__MATERIAL PROVIDED__.

● ● ● ●

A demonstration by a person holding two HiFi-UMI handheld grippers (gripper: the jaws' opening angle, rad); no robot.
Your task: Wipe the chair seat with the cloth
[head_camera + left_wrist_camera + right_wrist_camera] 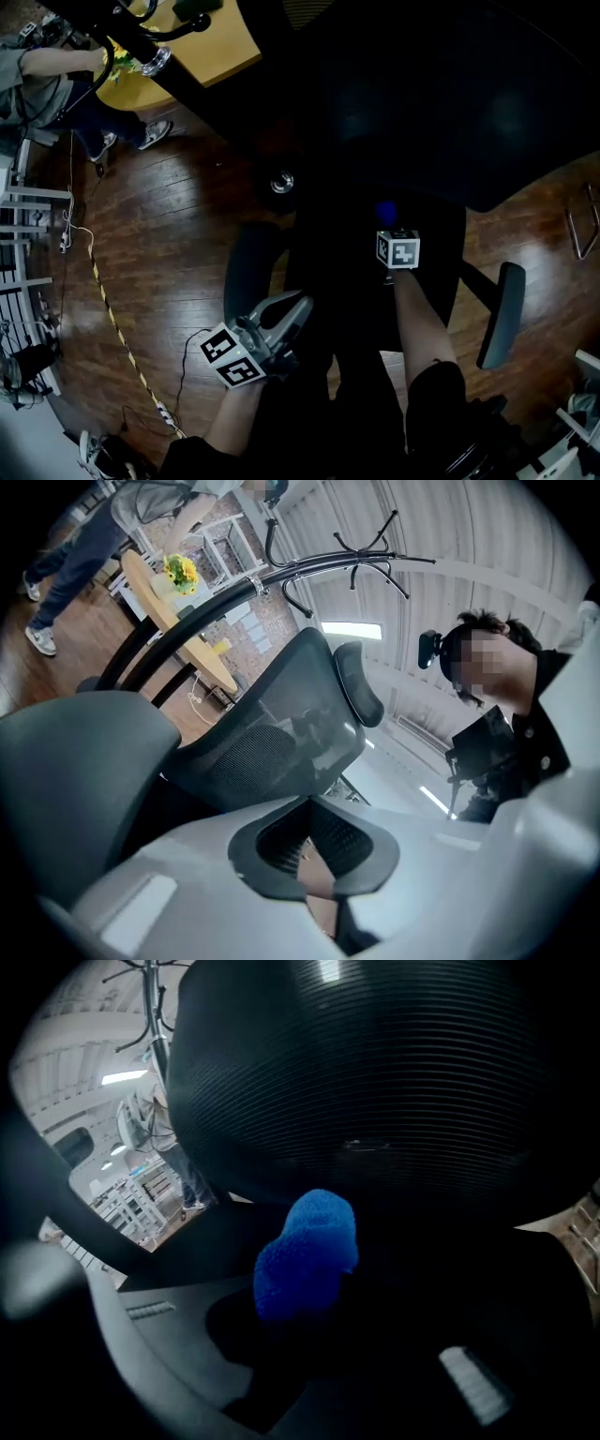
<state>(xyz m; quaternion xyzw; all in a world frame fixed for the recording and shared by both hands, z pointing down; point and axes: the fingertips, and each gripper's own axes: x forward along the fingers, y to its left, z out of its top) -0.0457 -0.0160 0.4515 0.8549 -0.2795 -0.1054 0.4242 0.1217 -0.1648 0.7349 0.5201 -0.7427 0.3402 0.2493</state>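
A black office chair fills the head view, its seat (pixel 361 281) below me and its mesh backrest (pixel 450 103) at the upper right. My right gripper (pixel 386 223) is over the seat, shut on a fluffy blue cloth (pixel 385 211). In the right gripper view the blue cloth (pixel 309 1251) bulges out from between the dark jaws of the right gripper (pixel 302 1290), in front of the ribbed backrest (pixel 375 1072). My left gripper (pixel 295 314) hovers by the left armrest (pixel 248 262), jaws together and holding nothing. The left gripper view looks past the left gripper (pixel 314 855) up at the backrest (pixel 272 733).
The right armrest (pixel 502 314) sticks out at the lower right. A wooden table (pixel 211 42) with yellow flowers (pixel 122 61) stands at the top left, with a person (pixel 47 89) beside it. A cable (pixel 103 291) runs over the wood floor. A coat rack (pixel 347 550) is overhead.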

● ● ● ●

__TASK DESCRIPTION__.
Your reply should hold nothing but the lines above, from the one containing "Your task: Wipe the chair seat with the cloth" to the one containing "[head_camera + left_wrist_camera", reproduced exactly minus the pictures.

__RESULT FOR THIS EXERCISE__.
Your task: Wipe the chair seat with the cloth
[head_camera + left_wrist_camera + right_wrist_camera] 

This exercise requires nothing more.